I have a couple questions about parallelism in Julia that I am hoping someone might know the answers to:
(1) Is there an easy way to pass workers a copy of a variable? For example, if on the master process I have created X and would like to create Y=sum(X) on each of the workers, then each of the workers need to see X.
(2) Is there any way to share a vector of shared vectors? I have a number of cases where I have Vector{SharedArray} or even Vector{Vector{SharedArray}} being a convenient way to structure data. However using such storage hurts the parallel performance because of the overhead of passing The Vector or VectorVector part of the above to the worker processes. My current thought is to declare each of these pointing vectors as an @everywhere const so that each processor has a copy, but I’m not sure that this is the cleanest or best way to do this.
Any suggestions or feedback would be appreciated. Thank you!
I have an interest to share a struct of SharedArray’s as well but from my previous tests it seems to be non-performant to pass that around as you indicated above.
I think the workaround is to create these SharedArray’s individually in the global scope… and if you have many of them then you would come up with a naming convention that distinguish them from each other.
I have done some tests, and you’re right. Passing SharedArrays around in vectors or structs leads to extremely poor performance.
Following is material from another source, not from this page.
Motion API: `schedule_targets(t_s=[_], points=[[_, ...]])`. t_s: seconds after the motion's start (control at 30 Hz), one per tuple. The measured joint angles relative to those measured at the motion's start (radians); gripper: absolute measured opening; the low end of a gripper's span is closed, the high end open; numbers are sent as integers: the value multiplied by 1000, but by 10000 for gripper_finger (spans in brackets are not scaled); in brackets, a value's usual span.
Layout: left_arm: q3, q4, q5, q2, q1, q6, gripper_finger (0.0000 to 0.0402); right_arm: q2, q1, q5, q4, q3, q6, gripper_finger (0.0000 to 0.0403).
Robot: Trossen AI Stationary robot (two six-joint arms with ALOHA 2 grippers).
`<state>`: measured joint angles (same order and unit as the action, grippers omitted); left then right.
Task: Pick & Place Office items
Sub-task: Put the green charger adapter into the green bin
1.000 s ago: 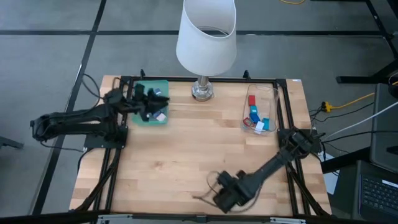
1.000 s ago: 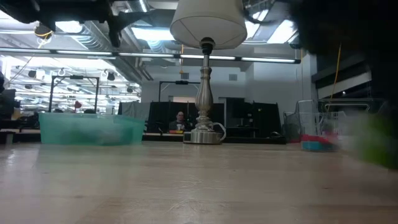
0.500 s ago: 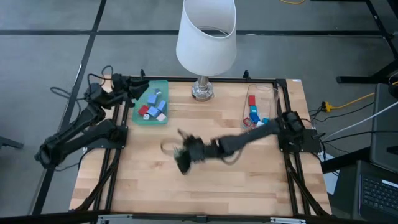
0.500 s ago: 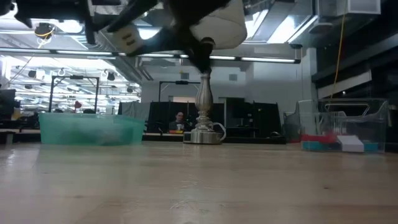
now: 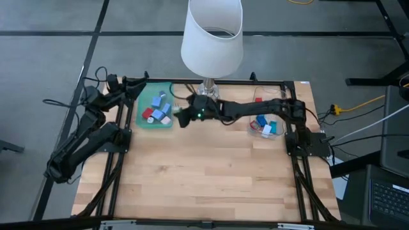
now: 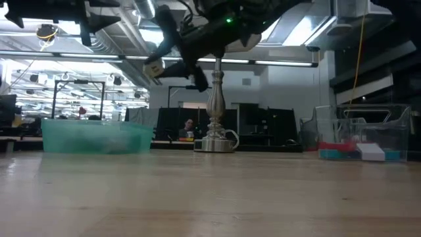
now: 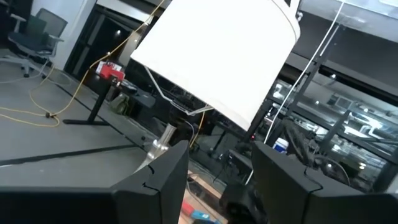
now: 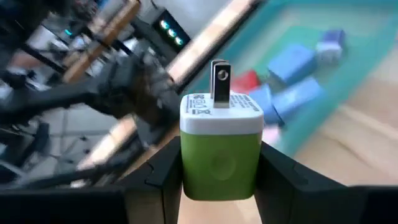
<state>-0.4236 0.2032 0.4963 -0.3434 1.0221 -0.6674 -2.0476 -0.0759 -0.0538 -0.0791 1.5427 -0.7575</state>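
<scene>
My right gripper (image 5: pixel 181 117) reaches across the table from the right and hovers just beside the green tray (image 5: pixel 167 89), shut on a green and white blocky piece (image 8: pixel 221 155). In the low view it hangs high above the table (image 6: pixel 156 66). Several blue, red and white pieces (image 5: pixel 156 108) lie in the tray. More blue, red and white pieces (image 5: pixel 262 122) lie in the clear bin (image 5: pixel 276 96). My left gripper (image 5: pixel 137 86) waits open at the table's far left corner, touching nothing. My right gripper pinches the green and white piece by its two opposite green sides (image 8: pixel 186 162), one finger (image 8: pixel 155 177) on each. The white end with its metal prong (image 8: pixel 219 79) points away from the wrist. The piece is lifted clear of the table.
A lamp with a white shade (image 5: pixel 212 32) and a metal foot (image 5: pixel 208 94) stands at the far edge between tray and bin, close behind my right arm. The near half of the wooden table (image 5: pixel 204 179) is bare. A black frame (image 5: pixel 291 102) borders the table.
My right gripper has swung from the table's near edge across the middle toward the far left, up beside the green tray, carrying the green piece. My left gripper has drawn back from above the tray to the far left corner.
</scene>
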Motion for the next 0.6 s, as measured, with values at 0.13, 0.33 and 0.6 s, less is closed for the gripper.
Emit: schedule_targets(t_s=[0.13,0.33,0.6], points=[[0,0,3,-10,2,0,169,-79,-17,61,-8,82,7,148],[0,-31,4,-18,2,5,169,-310,-18,103,32,385,7,148],[0,-46,4,-18,2,6,169,-580,-19,122,198,798,-7,148]])
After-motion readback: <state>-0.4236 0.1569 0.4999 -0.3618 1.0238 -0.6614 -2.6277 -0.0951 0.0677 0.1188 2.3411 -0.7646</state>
Are you suggesting using something that is like a macro to reference the different SharedArrays? The nice thing about vectors of SharedArrays is that I can reference them by their index in my code.
I thought the performance was bad when passing SharedArray’s in another data structure but my latest test results do not show any material difference.
@tk3369, thanks you for following up on this. I have run similar tests, except passing large numbers of shared arrays one-by-one and without the use of $, and the performance was generally poor. I will not have access to the machine on which I ran the test for a few days, but I will look again and try to understand what is driving the difference in performance. I will try to report back later this week.